Spark 读取 csv 时,当 csv 的字段值中有 JSON 串
需求:统计 csv 中 有 json 串的 key 个数
csv 数据:
代码:
package com.rm1024.scala
import com.alibaba.fastjson.JSON
import org.apache.spark.sql.SparkSession
import scala.collection.mutable.ArrayBuffer
object JsonParserTest {
def main(args: Array[String]): Unit = {
Logger.getLogger("org").setLevel(Level.ERROR)
val spark = SparkSession.builder()
.appName(this.getClass.getSimpleName)
.master("local[*]")
.getOrCreate()
val path = "/Users/lijiayan/Desktop/bad7b804-6de6-4aa0-ba74-e7f485fbf41c.csv"

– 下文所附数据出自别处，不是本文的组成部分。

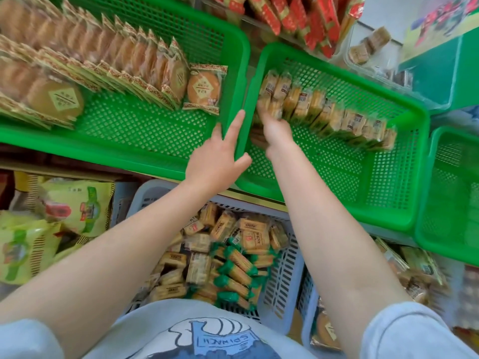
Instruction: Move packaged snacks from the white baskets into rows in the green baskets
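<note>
A green basket (388, 193) in the middle holds one slanting row of tan wrapped snacks (329, 112). My right hand (276, 132) is inside this basket at the row's left end, its fingers curled round several of the snack packs there; the fingertips are blurred. My left hand (220, 156) rests on the basket's left rim (246, 120) with the index finger straight and the thumb over the rim. Below, a white basket (285, 275) holds a loose heap of the same tan snacks (202, 265) and green-ended packs (238, 275).
A second green basket (145, 130) at the left holds rows of round cakes (108, 63). Another green basket (451, 203) sits at the right edge. Red packets (298, 14) lie at the top. Yellow-green bags (70, 211) fill a basket at lower left.
</note>
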Action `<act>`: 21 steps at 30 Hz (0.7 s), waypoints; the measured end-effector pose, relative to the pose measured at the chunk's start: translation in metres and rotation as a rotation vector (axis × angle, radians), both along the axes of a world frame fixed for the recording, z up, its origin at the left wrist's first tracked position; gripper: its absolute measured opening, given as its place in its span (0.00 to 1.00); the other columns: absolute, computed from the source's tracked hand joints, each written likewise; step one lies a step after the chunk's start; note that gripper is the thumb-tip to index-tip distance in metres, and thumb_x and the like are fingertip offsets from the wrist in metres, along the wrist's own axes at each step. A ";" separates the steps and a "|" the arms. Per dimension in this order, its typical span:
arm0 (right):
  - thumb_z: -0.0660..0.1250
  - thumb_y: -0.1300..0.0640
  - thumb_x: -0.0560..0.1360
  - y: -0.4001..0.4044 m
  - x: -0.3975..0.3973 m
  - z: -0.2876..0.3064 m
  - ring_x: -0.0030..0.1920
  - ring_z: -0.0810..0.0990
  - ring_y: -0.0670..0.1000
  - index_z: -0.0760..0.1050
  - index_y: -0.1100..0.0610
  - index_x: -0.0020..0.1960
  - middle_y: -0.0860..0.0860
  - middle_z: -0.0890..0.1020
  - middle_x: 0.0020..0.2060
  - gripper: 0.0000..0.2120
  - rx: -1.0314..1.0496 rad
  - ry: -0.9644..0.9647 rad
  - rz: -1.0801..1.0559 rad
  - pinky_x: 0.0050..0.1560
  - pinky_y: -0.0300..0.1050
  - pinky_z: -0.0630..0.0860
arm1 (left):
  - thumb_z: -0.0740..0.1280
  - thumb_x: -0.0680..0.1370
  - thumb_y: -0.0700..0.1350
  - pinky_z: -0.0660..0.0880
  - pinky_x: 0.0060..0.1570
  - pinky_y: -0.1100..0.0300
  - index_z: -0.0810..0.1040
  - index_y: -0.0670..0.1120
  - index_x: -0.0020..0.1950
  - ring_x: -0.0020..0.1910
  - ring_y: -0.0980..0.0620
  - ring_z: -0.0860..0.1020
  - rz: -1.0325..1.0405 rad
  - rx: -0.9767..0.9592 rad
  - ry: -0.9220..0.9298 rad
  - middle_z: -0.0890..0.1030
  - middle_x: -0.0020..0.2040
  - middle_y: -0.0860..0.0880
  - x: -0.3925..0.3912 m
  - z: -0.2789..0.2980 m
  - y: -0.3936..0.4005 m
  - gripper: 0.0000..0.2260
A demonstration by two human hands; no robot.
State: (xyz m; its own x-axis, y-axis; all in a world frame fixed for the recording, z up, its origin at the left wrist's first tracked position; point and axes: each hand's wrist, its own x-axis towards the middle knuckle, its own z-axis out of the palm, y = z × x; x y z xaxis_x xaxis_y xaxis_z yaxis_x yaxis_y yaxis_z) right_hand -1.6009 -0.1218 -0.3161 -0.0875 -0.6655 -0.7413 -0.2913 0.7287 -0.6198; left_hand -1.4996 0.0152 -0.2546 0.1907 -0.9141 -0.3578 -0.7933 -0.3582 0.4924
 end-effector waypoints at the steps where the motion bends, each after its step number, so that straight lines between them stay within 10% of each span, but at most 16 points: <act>1: 0.72 0.23 0.45 -0.006 -0.002 -0.009 0.56 0.83 0.60 0.68 0.58 0.72 0.56 0.82 0.61 0.64 -0.002 0.025 0.006 0.56 0.58 0.81 | 0.56 0.81 0.60 0.73 0.36 0.55 0.35 0.62 0.79 0.56 0.39 0.79 -0.002 -0.003 0.002 0.58 0.80 0.38 0.000 0.000 0.000 0.35; 11: 0.76 0.27 0.57 0.021 -0.012 0.037 0.60 0.81 0.58 0.49 0.56 0.81 0.58 0.74 0.70 0.66 0.033 0.020 0.085 0.62 0.60 0.78 | 0.57 0.80 0.60 0.76 0.40 0.52 0.36 0.62 0.79 0.56 0.38 0.78 -0.007 0.003 0.009 0.61 0.78 0.38 -0.001 0.000 0.001 0.36; 18: 0.68 0.57 0.81 0.122 -0.075 0.124 0.42 0.84 0.53 0.76 0.58 0.55 0.56 0.83 0.45 0.06 -0.253 -0.185 -0.010 0.48 0.47 0.83 | 0.58 0.84 0.55 0.65 0.71 0.46 0.52 0.46 0.82 0.77 0.38 0.61 -0.064 -0.103 -0.068 0.58 0.79 0.36 -0.013 0.024 0.028 0.30; 21: 0.67 0.58 0.81 0.174 -0.110 0.120 0.38 0.82 0.53 0.76 0.58 0.49 0.54 0.82 0.40 0.03 -0.195 -0.178 -0.075 0.42 0.46 0.82 | 0.60 0.82 0.49 0.74 0.58 0.48 0.72 0.42 0.70 0.64 0.40 0.74 -0.100 -0.421 0.009 0.75 0.66 0.40 -0.036 0.031 0.083 0.19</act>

spark.read.format("com.databricks.spark.csv")
.option("inferSchema", value = false)
.option("header", value = true)
.option("nullValue", "\\N")
.option("escape", "\"") // 设置用于在已引用的值内转义引号的单个字符。详情见 spark 读取 csv 官网介绍 https://spark.apache.org/docs/2.0.2/api/java/org/apache/spark/sql/DataFrameReader.html#option(java.lang.String,%20boolean)
.option("quoteAll", "true")
.option("sep", ",")
.csv(path).createTempView("test")
val sql =
"""
|select * from test
""".stripMargin
spark.sql(sql).rdd.map(row => {
val jsonStr = row.getAs[String]("stat_json")
val jObj = JSON.parseObject(jsonStr)
val list = ArrayBuffer[String]()
val it = jObj.entrySet().iterator()
while (it.hasNext) {
val key: String = it.next().getKey
list.append(key)
}
list
}).flatMap(it => it.map((_, 1)))
.reduceByKey(_ + _)
.foreach(println)
spark.stop()
}
}
输出结果:
(kqid,11)
(event,100)
(stime,60)
(start,100)
(buynum,46)
(pn,8)
(source,32)
(type,100)
(skuid,46)
(price,46)
(code,21)
(end,100)
(filmid,53)
(kq,6)
(url,49)
(stoptime,60)
(binded,1)
(id,60)
(eventType,3)
(browser,17)
(eventName,3)
(ltime,60)
(receive,2)
(couponId,1)